The Yellow Wallpaper FAQs
What is the story of The Yellow Wallpaper about?
The Yellow Wallpaper is a chilling short story by Charlotte Perkins Gilman, exploring a woman’s descent into madness as she becomes trapped and obsessed with the wallpaper in her room.
What is the main message of The Yellow Wallpaper?
The main message of “The Yellow Wallpaper” is the detrimental effects of oppressive gender roles and the importance of women’s autonomy and self-expression.
What is ironic about The Yellow Wallpaper?

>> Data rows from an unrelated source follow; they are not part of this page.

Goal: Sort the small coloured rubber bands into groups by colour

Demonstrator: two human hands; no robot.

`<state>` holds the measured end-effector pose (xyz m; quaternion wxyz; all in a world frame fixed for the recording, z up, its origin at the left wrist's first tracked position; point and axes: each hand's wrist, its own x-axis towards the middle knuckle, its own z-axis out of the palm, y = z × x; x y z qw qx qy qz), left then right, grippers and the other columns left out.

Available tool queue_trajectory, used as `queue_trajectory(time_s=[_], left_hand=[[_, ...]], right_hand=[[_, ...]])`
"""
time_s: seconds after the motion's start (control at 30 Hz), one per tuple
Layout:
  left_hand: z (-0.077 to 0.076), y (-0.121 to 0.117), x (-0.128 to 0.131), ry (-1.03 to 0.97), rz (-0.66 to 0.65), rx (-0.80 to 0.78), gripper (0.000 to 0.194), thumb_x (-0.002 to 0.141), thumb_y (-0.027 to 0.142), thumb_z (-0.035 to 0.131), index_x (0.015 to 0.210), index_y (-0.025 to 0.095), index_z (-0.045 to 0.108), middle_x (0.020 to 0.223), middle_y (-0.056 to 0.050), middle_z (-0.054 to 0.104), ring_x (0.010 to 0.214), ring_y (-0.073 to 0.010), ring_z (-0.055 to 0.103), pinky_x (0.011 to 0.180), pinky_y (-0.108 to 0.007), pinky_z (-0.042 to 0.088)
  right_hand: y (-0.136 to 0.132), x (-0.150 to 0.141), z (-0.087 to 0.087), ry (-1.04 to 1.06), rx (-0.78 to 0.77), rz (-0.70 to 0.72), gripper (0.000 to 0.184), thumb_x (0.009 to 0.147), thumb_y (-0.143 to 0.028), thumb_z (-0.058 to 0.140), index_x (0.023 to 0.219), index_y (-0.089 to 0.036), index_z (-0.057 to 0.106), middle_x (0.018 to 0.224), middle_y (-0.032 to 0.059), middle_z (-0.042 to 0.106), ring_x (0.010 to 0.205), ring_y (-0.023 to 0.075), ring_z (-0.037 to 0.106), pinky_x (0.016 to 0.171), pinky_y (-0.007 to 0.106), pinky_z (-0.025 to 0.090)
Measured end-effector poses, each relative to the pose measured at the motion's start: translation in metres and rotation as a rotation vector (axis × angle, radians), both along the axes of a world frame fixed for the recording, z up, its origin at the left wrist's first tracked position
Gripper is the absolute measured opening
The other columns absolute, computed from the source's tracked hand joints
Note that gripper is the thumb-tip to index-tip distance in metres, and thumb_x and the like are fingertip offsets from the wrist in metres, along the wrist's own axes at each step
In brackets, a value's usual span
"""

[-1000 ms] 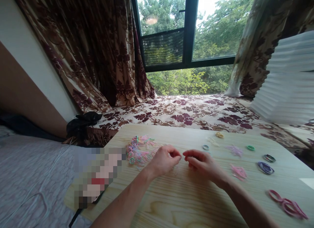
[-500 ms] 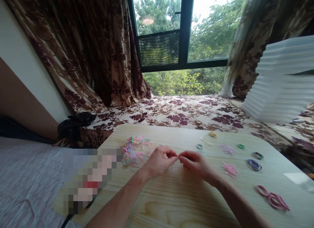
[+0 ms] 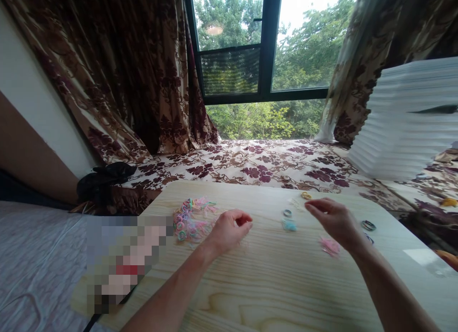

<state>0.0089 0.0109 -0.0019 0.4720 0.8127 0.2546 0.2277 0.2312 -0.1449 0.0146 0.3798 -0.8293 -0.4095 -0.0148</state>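
Near yellow bands [image 3: 306, 195], right hand [image 3: 334, 220]

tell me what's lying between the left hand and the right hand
In the head view, a light-blue bunch of bands and, just beyond it, a small greyish ring lie on the tabletop between the left hand and the right hand.

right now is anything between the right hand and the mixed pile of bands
Yes: the left hand is between the right hand and the mixed pile, at the pile's near right side. A light-blue bundle also lies on the table between the hands.
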Motion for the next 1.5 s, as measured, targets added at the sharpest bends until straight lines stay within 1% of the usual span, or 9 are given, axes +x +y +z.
queue_trajectory(time_s=[0.17, 0.27, 0.43, 0.63, 0.83, 0.97, 1.1, 1.23, 1.5], left_hand=[[0.003, 0.002, -0.001, 0.015, 0.011, 0.015, 0.021, 0.073, 0.025, 0.053, 0.08, 0.013, 0.068, 0.073, -0.004, 0.065, 0.072, -0.0144, 0.057, 0.066, -0.023, 0.045], [0.003, 0.004, -0.003, 0.033, 0.02, 0.018, 0.022, 0.073, 0.026, 0.052, 0.082, 0.013, 0.068, 0.073, -0.004, 0.065, 0.073, -0.0147, 0.058, 0.066, -0.023, 0.045], [-0.001, 0.009, -0.003, 0.051, 0.028, 0.038, 0.023, 0.073, 0.027, 0.053, 0.082, 0.013, 0.068, 0.073, -0.003, 0.066, 0.073, -0.0149, 0.058, 0.066, -0.023, 0.045], [-0.002, 0.014, -0.003, 0.042, 0.031, 0.07, 0.023, 0.074, 0.028, 0.051, 0.081, 0.013, 0.068, 0.073, -0.003, 0.066, 0.072, -0.0146, 0.058, 0.066, -0.023, 0.045], [-0.001, 0.02, -0.006, 0.035, 0.071, 0.099, 0.024, 0.074, 0.029, 0.052, 0.08, 0.013, 0.069, 0.075, -0.004, 0.067, 0.072, -0.0147, 0.059, 0.067, -0.023, 0.045], [-0.001, 0.023, -0.007, 0.047, 0.089, 0.104, 0.025, 0.074, 0.029, 0.052, 0.081, 0.013, 0.07, 0.075, -0.004, 0.068, 0.071, -0.015, 0.06, 0.067, -0.023, 0.045], [-0.001, 0.023, -0.008, 0.062, 0.09, 0.109, 0.025, 0.074, 0.03, 0.052, 0.08, 0.013, 0.07, 0.076, -0.004, 0.069, 0.072, -0.0157, 0.061, 0.069, -0.024, 0.045], [0.0, 0.022, -0.009, 0.078, 0.079, 0.115, 0.024, 0.074, 0.03, 0.052, 0.078, 0.015, 0.07, 0.078, -0.004, 0.07, 0.075, -0.0164, 0.062, 0.071, -0.024, 0.046], [-0.004, 0.024, -0.009, 0.104, 0.079, 0.163, 0.022, 0.072, 0.028, 0.052, 0.078, 0.016, 0.07, 0.078, -0.004, 0.07, 0.075, -0.0164, 0.062, 0.07, -0.024, 0.046]], right_hand=[[-0.025, 0.031, 0.001, -0.111, -0.279, -0.316, 0.03, 0.074, -0.038, 0.051, 0.085, -0.022, 0.074, 0.092, 0.0075, 0.07, 0.077, 0.0246, 0.063, 0.06, 0.03, 0.042], [-0.029, 0.034, -0.003, -0.148, -0.398, -0.357, 0.031, 0.076, -0.036, 0.048, 0.087, -0.023, 0.074, 0.098, 0.0079, 0.069, 0.083, 0.0259, 0.063, 0.061, 0.03, 0.042], [-0.028, 0.038, -0.01, -0.191, -0.475, -0.337, 0.034, 0.077, -0.036, 0.045, 0.089, -0.024, 0.074, 0.1, 0.0077, 0.069, 0.084, 0.0255, 0.063, 0.06, 0.029, 0.043], [-0.032, 0.045, -0.013, -0.167, -0.451, -0.315, 0.036, 0.077, -0.037, 0.043, 0.091, -0.023, 0.074, 0.099, 0.0091, 0.07, 0.086, 0.0267, 0.064, 0.062, 0.03, 0.043], [-0.03, 0.039, -0.002, -0.089, -0.241, -0.412, 0.041, 0.077, -0.04, 0.044, 0.097, -0.017, 0.072, 0.083, 0.0129, 0.072, 0.077, 0.0268, 0.064, 0.06, 0.031, 0.044], [-0.011, 0.017, -0.001, -0.048, -0.069, -0.246, 0.039, 0.077, -0.04, 0.045, 0.095, -0.017, 0.072, 0.07, 0.0078, 0.071, 0.066, 0.0219, 0.063, 0.057, 0.029, 0.043], [0.014, -0.019, -0.009, -0.067, 0.016, 0.043, 0.034, 0.08, -0.037, 0.044, 0.088, -0.017, 0.071, 0.08, 0.007, 0.071, 0.067, 0.0182, 0.062, 0.062, 0.028, 0.045], [0.028, -0.052, -0.015, -0.109, -0.042, 0.268, 0.03, 0.083, -0.034, 0.044, 0.082, -0.019, 0.07, 0.078, 0.0055, 0.068, 0.066, 0.0162, 0.06, 0.062, 0.027, 0.043], [0.034, -0.079, -0.021, -0.131, -0.226, 0.427, 0.028, 0.084, -0.024, 0.042, 0.082, -0.019, 0.069, 0.078, 0.0046, 0.065, 0.067, 0.0136, 0.058, 0.061, 0.023, 0.039]])
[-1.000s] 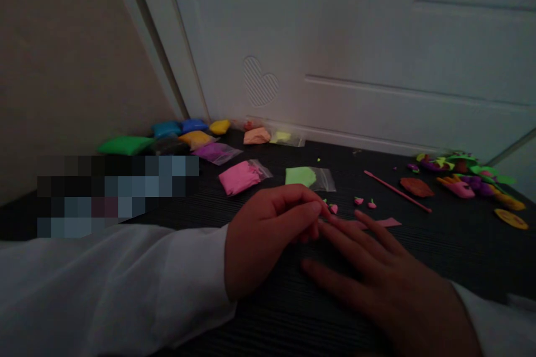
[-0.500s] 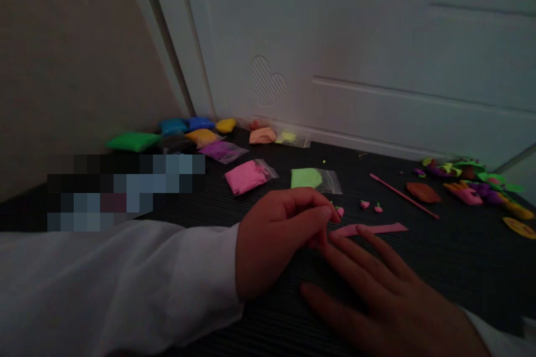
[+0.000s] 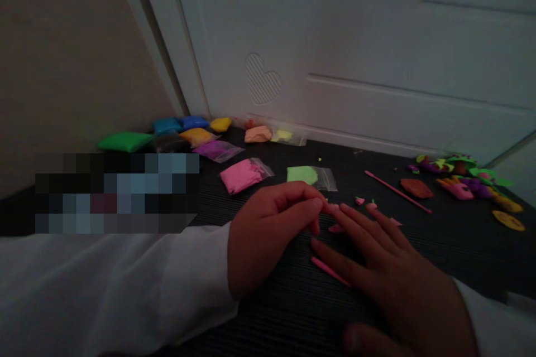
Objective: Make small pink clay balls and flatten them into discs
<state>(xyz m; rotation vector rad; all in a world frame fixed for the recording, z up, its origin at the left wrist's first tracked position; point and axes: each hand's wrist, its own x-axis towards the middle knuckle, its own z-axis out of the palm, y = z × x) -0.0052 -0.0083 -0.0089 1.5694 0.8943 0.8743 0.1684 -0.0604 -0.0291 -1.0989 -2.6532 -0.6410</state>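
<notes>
My left hand (image 3: 272, 234) is closed, thumb pressed against the curled index finger above the dark table. Whatever it may hold is hidden. Just to its right, my right hand (image 3: 397, 273) is palm down with fingers spread. A slim pink rod (image 3: 326, 269) lies on the table, partly under the right index finger; I cannot tell whether it is a tool or rolled clay. Beneath the fingers, a flat pink clay strip (image 3: 396, 222) shows only at its ends. Small pink clay pieces with green tips (image 3: 359, 201) sit just beyond my right fingertips.
Bags of pink clay (image 3: 242, 176) and light green clay (image 3: 301, 175) lie beyond my left hand, with several coloured packets behind them. A pink stick (image 3: 397, 192), a brown clay piece (image 3: 416, 188) and colourful clay figures (image 3: 460, 187) are at right. A white panel (image 3: 335, 39) stands behind.
My right hand has slid back toward me and spread wider, uncovering the pink rod and covering more of the strip. My left hand stays closed. The view has shifted slightly.
</notes>
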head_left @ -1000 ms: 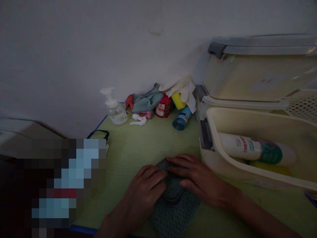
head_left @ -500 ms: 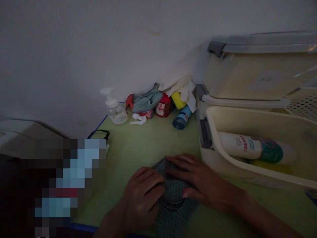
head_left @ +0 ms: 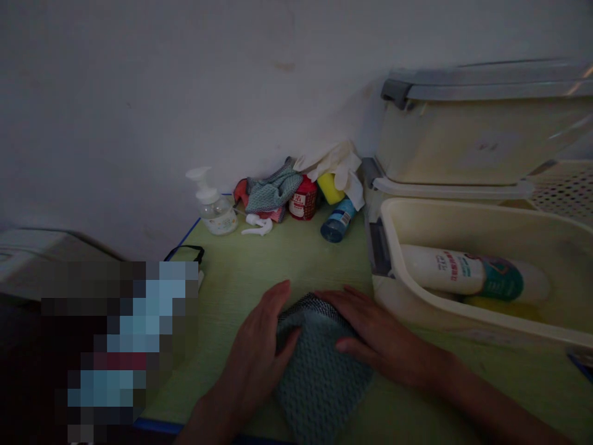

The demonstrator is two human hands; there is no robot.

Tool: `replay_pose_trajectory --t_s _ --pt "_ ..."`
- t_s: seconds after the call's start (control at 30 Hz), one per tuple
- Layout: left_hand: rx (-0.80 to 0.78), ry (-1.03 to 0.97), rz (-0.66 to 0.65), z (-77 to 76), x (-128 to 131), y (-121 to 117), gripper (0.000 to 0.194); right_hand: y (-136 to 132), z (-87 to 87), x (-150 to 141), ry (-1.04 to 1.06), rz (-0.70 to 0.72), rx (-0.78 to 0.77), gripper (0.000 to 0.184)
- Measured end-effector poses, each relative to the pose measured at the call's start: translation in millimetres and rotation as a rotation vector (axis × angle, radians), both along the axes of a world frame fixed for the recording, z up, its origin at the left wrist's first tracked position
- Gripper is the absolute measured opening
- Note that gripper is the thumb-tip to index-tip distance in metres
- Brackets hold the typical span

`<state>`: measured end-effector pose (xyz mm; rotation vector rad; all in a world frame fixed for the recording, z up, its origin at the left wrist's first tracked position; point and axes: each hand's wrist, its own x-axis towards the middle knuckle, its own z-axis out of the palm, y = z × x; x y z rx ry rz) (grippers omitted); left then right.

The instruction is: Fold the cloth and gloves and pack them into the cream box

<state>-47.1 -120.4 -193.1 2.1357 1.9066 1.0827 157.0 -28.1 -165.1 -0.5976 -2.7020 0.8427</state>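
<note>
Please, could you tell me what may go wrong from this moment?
1. The cloth between the left hand and right hand runs down close to the near edge of the table; it might slip off if pulled.
2. The right hand is near the open box; a wide movement could bump it.
3. The blue bottle seems to lie on its side and might roll.

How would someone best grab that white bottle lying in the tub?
Probably around its middle, from above. The bottle lies on its side inside the tub, whose walls would hinder a sideways reach, while the open top leaves a way in. Its long, round body suggests gripping across. The right hand is nearer.
</note>
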Motion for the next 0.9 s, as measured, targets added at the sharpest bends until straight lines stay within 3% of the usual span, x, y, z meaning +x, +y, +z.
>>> replay_pose_trajectory --t_s 0.13,0.3,0.4,0.57,0.73,0.9 --pt "0.159 0.077 -0.05 6.8 0.1 -2.3 0.041 -2.0 -7.4 -1.4 -0.019 -0.111 0.059 0.053" --pt "0.304 0.255 -0.3 15.2 2.9 -5.3 0.028 -3.5 -13.9 -4.3 0.084 -0.112 0.218 0.046" --pt "0.156 0.369 -0.379 12.6 5.7 -3.9 0.036 -3.3 -15.7 -6.2 0.162 -0.086 0.325 0.038" --pt "-0.102 0.446 -0.391 6.2 5.3 -2.7 0.064 -2.1 -13.9 -7.2 0.179 -0.072 0.416 0.034" --pt "-0.158 0.471 -0.381 3.0 4.2 -4.2 0.071 -3.4 -9.5 -7.4 0.025 0.024 0.412 0.036" --pt "-0.213 0.504 -0.374 5.2 5.6 -3.8 0.072 -3.1 -13.1 -7.4 -0.113 0.012 0.41 0.046"
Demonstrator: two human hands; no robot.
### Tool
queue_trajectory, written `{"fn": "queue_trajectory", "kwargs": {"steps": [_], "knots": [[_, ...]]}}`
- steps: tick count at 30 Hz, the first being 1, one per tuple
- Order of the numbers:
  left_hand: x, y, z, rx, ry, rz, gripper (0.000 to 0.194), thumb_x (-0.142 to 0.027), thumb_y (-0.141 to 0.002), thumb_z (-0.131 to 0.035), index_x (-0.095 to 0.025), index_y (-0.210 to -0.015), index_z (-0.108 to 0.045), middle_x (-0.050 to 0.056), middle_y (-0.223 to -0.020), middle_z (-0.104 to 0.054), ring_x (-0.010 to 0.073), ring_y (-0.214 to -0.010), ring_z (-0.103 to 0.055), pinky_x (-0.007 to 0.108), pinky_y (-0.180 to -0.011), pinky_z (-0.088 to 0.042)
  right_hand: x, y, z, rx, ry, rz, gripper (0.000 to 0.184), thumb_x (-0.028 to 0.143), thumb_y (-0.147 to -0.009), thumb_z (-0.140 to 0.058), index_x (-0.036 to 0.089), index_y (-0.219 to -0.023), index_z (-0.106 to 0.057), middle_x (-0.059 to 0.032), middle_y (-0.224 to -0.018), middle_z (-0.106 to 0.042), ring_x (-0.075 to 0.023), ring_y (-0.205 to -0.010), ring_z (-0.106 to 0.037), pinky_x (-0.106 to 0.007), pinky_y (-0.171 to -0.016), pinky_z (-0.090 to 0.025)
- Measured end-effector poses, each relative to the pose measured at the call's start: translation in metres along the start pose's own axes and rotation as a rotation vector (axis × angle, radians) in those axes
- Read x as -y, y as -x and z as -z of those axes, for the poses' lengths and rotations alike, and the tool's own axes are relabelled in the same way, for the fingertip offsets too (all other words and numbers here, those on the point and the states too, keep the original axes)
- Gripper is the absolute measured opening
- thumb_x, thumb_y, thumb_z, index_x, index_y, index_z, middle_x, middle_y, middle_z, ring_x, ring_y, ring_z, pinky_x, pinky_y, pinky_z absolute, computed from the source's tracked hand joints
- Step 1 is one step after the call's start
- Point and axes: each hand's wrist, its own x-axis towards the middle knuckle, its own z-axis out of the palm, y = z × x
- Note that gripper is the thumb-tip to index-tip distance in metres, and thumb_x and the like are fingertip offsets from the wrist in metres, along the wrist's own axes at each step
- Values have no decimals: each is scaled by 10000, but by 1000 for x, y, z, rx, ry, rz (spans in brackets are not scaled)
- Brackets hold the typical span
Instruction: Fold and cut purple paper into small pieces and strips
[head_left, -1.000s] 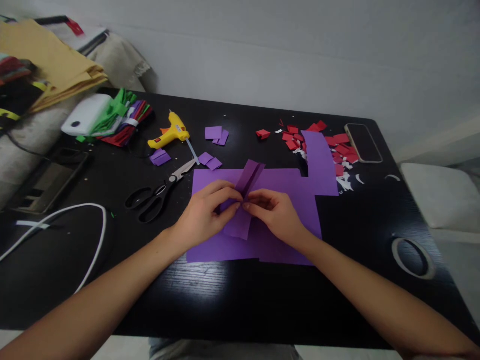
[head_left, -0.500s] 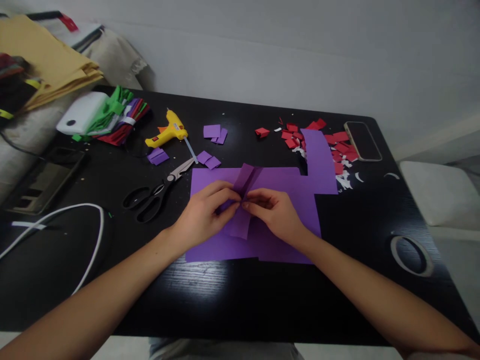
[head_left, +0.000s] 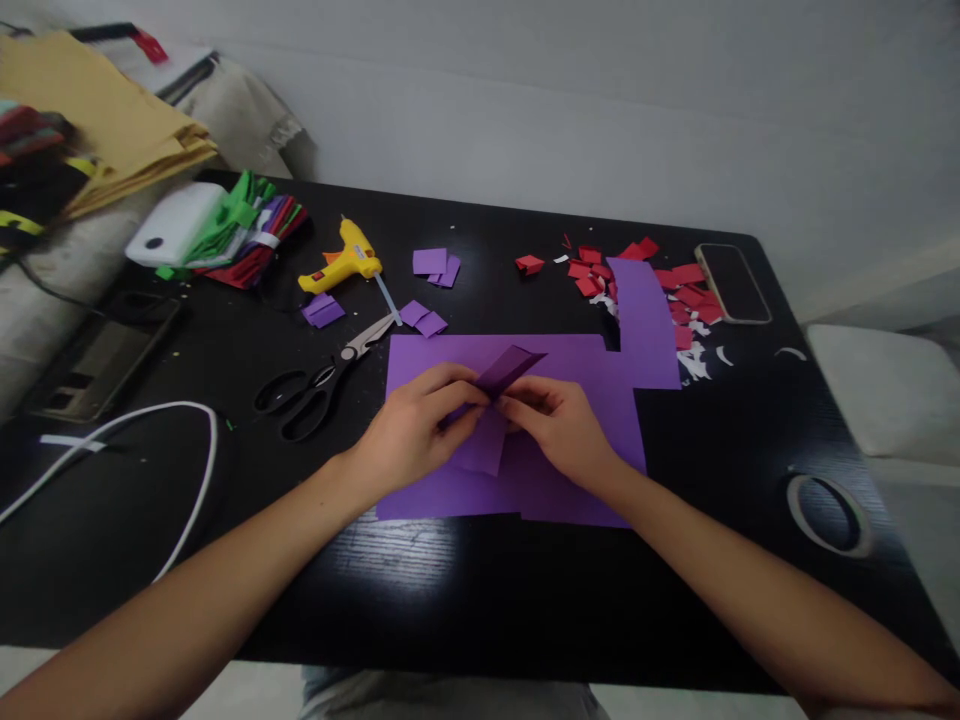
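Note:
Between my two hands is a folded strip of purple paper (head_left: pixel 510 371), its darker upper end leaning to the right and a lighter flap hanging below. My left hand (head_left: pixel 429 418) pinches it from the left with thumb and fingers. From the right, my right hand (head_left: pixel 559 425) grips the same strip, fingertips close to those of the left. Part of the fold is hidden behind the fingers. Underneath lie larger purple sheets (head_left: pixel 450 495) flat on the black table. A curved-edge purple piece (head_left: pixel 646 325) overlaps their upper right corner.
Black-handled scissors (head_left: pixel 322 385) lie left of the sheets, near a yellow glue gun (head_left: pixel 349 258) and small purple squares (head_left: pixel 430 262). Red and white scraps (head_left: pixel 686 290) and a phone (head_left: pixel 733 284) are at back right. A tape ring (head_left: pixel 829 515) rests at right, a white cable (head_left: pixel 210 470) at left.
The strip's upper end has tipped over to the right and its two layers now lie closer together. Both hands keep their pinch. The view has shifted slightly.

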Motion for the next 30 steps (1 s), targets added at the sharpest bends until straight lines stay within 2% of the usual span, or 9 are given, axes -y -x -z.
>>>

The irony lies in the protagonist’s descent into madness, while her husband, a doctor, fails to recognize or understand her deteriorating mental state.
What happens to the narrator at the end of The Yellow Wallpaper?
The narrator descends into madness, symbolically identifying herself with the woman trapped behind the wallpaper, as her mental state deteriorates.
What is the tragedy in The Yellow Wallpaper?
The tragedy in “The Yellow Wallpaper” is the mental and emotional deterioration of the protagonist due to her oppressive environment and societal constraints.
What is the mental illness in The Yellow Wallpaper?
The mental illness in “The Yellow Wallpaper” is postpartum depression which is exacerbated by the oppressive and isolating environment the protagonist is subjected to.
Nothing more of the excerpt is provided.